What Do Your Successors Need in Order to be Successful?

What do your successors in your business need? According to the Carnegie Institute, 85% of your financial success has to do with your skills in what they refer to as human engineering. That’s emotional intelligence, empathy with other people, etc – also known as your people skills. In fact, I think you’ll find that your emotional intelligence contributes to your effectiveness in many areas of your life, not just your financials.

When it comes to succession, the research seems to always focus on professional development, technical skills, certifications and designations, and such. It doesn’t focus enough on personal development and people skills. There’s just too much effort and emphasis on the technical aspects of our businesses, and not nearly enough on the people-related aspects of our businesses, so when it comes to our successors, we don’t have good evaluation metrics. Too often, we use hours worked to prove that someone must be fanatically committed to the success of the business. But that doesn’t necessarily mean they are quality workers. Hours spent at work is a really flawed metric for whether people are good at, committed to, and successful in your business or not.

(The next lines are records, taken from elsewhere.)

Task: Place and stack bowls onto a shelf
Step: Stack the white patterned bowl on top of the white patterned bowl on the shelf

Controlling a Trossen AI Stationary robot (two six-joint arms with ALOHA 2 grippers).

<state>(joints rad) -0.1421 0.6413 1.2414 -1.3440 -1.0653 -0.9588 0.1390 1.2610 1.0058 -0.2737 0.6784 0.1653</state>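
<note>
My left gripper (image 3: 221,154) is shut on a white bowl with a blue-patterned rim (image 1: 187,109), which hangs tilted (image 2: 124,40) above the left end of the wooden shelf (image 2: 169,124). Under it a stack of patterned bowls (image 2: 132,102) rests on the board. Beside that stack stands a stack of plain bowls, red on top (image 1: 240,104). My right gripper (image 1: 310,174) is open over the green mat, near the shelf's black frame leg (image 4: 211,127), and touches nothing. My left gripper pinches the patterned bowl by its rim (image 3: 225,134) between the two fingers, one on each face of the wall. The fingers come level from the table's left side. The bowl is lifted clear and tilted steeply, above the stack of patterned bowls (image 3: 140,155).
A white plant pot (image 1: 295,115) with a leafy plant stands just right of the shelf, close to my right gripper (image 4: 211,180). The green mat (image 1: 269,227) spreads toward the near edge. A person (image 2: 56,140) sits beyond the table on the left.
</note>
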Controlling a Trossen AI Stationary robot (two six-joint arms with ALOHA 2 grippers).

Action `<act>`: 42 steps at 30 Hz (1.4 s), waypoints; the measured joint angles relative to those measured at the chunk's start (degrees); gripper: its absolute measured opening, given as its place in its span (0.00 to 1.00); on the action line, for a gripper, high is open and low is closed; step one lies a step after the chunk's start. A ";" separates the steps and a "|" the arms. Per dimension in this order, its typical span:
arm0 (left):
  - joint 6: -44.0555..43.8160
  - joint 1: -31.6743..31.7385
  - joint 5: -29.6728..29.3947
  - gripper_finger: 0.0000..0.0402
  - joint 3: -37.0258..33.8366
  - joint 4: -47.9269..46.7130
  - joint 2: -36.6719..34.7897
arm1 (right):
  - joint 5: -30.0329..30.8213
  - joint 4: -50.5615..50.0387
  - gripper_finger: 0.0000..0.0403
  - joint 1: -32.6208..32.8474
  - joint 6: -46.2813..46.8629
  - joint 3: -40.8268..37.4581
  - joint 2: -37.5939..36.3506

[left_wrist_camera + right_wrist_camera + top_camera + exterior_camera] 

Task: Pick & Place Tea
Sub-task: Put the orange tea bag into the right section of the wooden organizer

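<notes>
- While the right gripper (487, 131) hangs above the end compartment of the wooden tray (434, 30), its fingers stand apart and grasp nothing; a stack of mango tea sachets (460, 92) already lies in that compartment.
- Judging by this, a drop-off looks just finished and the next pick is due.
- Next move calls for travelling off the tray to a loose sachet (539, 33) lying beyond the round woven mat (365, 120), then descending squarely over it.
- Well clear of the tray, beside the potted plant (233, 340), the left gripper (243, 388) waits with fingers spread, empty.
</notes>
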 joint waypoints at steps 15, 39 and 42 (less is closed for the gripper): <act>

The other thing that technical emphasis usually disregards is a support network. Most young people in your business today don’t have much of a support network out of work. They don’t have any peers or they have very few peers with whom they can talk and share ideas and issues and challenges in the business, and try to find solutions and such. 

So let’s talk about what your successors actually need. 

Emotional Intelligence. This means understanding people, empathizing with people, sensing their needs, understanding your own needs and being self-aware, etc. 

Self-development. They need to have constant constructive feedback through 360-degree instruments or executive coaching or things like that. They need feedback on themselves and how they can improve, not just technically, but as leaders in your business.

A peer network They need people they can talk to and share with – challenges, opportunities, ideas, innovations, all those things. Having a peer network gives them something that they could tap into for ideas, so they could bring them back to the senior leaders in the family business?

Training in communication, primarily on listening and negotiation. This impacts everything in business from deciding whether or not to give an employee a raise, to negotiating with a customer. There’s so many things in a small business, especially if they result in disagreement, that require some element of negotiation. That’s an important piece of the training.

Training in managerial finance. Not compliance finance, not putting the right number in the right box on a silly tax return, not making sure the balance sheet balances. You ought to have people to do that for you. But managerial finance is super important. They have to know which numbers are really important in their business, what metrics they need to really look at and focus on, what key performance indicators do they need to be looking at in their business to know that they’re on the right track or the wrong track.

Ultimately, what your successors need to learn is to think like businessmen and businesswomen. It’s not so much that they’re task doers or technicians in your business or they’re really good at IT. Those things are fine, but the people that are really going to run your business in the future, that are going to drive your future success, they need to be leaders, and the way they get to be leaders has a lot more to do with who they are as people than what they can do as technicians.